Читать «Азиаты» онлайн - страница 3
Валентин Фёдорович Рыбин
В роскошно убранной коврами и мехами кибитке поставили стол и кресла, однако Пётр решительно отказался от привычных ему удобств.
— Унесите всё это. — Царь лукаво подмигнул Екатерине: — Стоило ли, Катя, плыть за тысячу вёрст, чтобы и тут утопать в гамбургских креслах! Посидим на коврах азиатских…
Мебель мгновенно исчезла. На коврах появились небольшие бархатные подушки и скатерть со всевозможными яствами и фруктами. Аюка-хан поставил перед царём чашу с кумысом и чашки поменьше, китайского изготовления. Екатерина, разглядывая убранство ханской кибитки и посуду, заметила с удивлением:
— Я-то думала у них кошмы грязные, а тут и Европа, и Китай, и ковры туркменские и персидские. Одно лишь слово — азиаты, а повадки княжеские.
— На-ка выпей, государыня, молока кобыльего. Это как раз то, что делает сама Азия. — Пётр, прежде чем подать чашу с кумысом жене, попробовал его на вкус. Аюку-хана спросил: — По-русски хорошо можешь балакать или толмача позвать?
— Обойдусь, государь…
— Тогда изволь задать тебе несколько вопросов. Прежде всего, хочу знать, отчего калмыки свой шерт завсегда нарушают? За двадцать лет моего царствования ты, Аюка, раза четыре божился верой и правдой служить России, и все клятвы нарушил.
Толстой одобрительно улыбнулся государю, дав понять, что разговор сей «к месту и ко времени». Пётр стал строже, шевельнул усами: «Умеешь наводить тень на плетень, ну, так слушай, каково будет оправдание калмыцкого хана». Аюка, выслушав царя, ухмыльнулся:
— Великий государь, поверь, калмыцкий хан Аюка никогда не предавал тебя. А то, что наши кони бежали в разные стороны, виноваты и твои воеводы и князья. Помнится, великий государь, когда помог я тебе разогнать бунтовщиков в Астрахани, а потом послал под Полтаву большой отряд калмыков с моим сыном Чакдор-Чжабом, ты мне грамоту царскую выдал: «Аюка — хан есть хан неприкосновенный, и все народы, живущие вблизи калмыков, должны подчиняться ему и исполнять его волю». Не гневись, великий государь, на сказанное мной, но я принял твою грамоту, как указ. И я дал клятву выполнять твой указ. После Полтавской битвы, в десятом году, вместе с графом Петром Матвеевичем Апраксиным взялся защищать от всяких врагов Казань, Саратов, Астрахань, Уфу, Терский берег… Славно исполняли твою волю калмыки. Сам Апраксин, вот он здесь сидит, помнит небось, лично назвал меня, от твоего величества имени, владетельным ханом над многими степными ордами.

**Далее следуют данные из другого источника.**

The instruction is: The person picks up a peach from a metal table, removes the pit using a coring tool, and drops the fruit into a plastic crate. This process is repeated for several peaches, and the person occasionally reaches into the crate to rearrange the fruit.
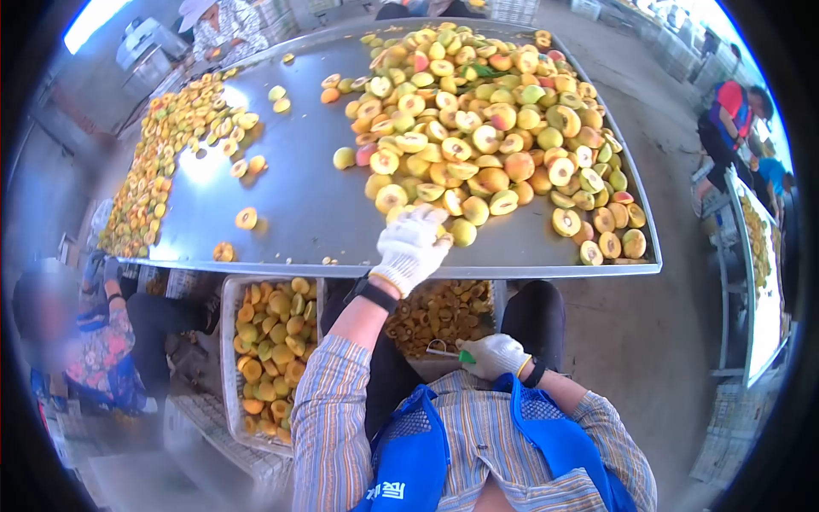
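Note:
My left hand (pixel 414 249), in a white knit glove, reaches over the table's front edge to the near side of a heap of halved peaches (pixel 486 136). Its fingers curl round a peach half (pixel 442 230), which shows between thumb and fingers and is partly covered. Many halves in the heap lie cut side up, stones still in them. Low in front of my body, my gloved right hand (pixel 495 355) is closed on a pitting tool with a green handle (pixel 466 357) and a thin metal loop. Under that tool stands a bin of brown stones and scraps (pixel 439 316).
The metal table (pixel 299 188) has a raised rim; more peach halves (pixel 162 162) spread along its left side. A white crate of peach halves (pixel 275 350) stands left of my legs. One person (pixel 102 350) sits at left, another (pixel 226 30) at the far side; others work at right.

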### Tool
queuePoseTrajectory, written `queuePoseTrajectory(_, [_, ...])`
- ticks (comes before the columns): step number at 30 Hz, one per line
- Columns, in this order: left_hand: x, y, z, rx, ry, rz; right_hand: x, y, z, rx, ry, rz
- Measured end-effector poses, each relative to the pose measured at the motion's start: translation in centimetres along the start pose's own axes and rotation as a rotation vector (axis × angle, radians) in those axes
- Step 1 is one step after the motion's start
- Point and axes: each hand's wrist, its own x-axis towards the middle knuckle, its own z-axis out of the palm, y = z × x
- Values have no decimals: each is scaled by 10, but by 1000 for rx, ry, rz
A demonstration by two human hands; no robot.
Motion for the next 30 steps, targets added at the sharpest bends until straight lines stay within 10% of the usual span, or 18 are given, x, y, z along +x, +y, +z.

Двадцать тысяч конников отправил я с Чакдор-Чжабом графу Апраксину, когда тот пошёл на Кубань. Много тысяч жён и детей привели мы оттуда, а скота всякого ещё больше… А как обошлись со мной через три-четыре года русские?! Кубанский хан Бахты-Гирей-Султан захватил Джетысан и Джамбуйлуков, напал на мои калмыцкие улусы. Всё разорил дочиста. И мою кибитку сжёг. Хорошая кибитка была — получше этой. С грехом пополам спасся я от вероломного кубанского хана. Поскакал я в Астрахань, вижу, князь Бекович-Черкасский собирается в Хорезм. Говорю ему: «Постой, не спеши, сначала помоги мне. Бахты-Гирей меня преследует, на пятки наступает!» Князь вывел свою конницу на речку Балду — и всё тут. Стрелять в кубанцев не захотел, в погоню за ними тоже не бросился. Я тогда сказал ему! «Согласно указа государя российского ты должен во всём подчиняться мне. Я тут главный начальник!» А он отвечает: «У меня тоже указ царский — никому не подчиняться, только самому государю императору?» Бахты-Гирей увёл на Кубань много татар и калмыков, сжёг всё, что горит, а Бекович даже пальцем не шевельнул… Что было делать! Пришлось мириться с кубанским ханом, чтобы своих людей домой вернуть. Не только я, все калмыки возненавидели Бековича. Я должен был отомстить ему. И отомстил. Я послал своих людей к хивинскому хану. Они сказали ему: «Князь Бекович-Черкасский идёт в Хиву, чтобы захватить Хорезм».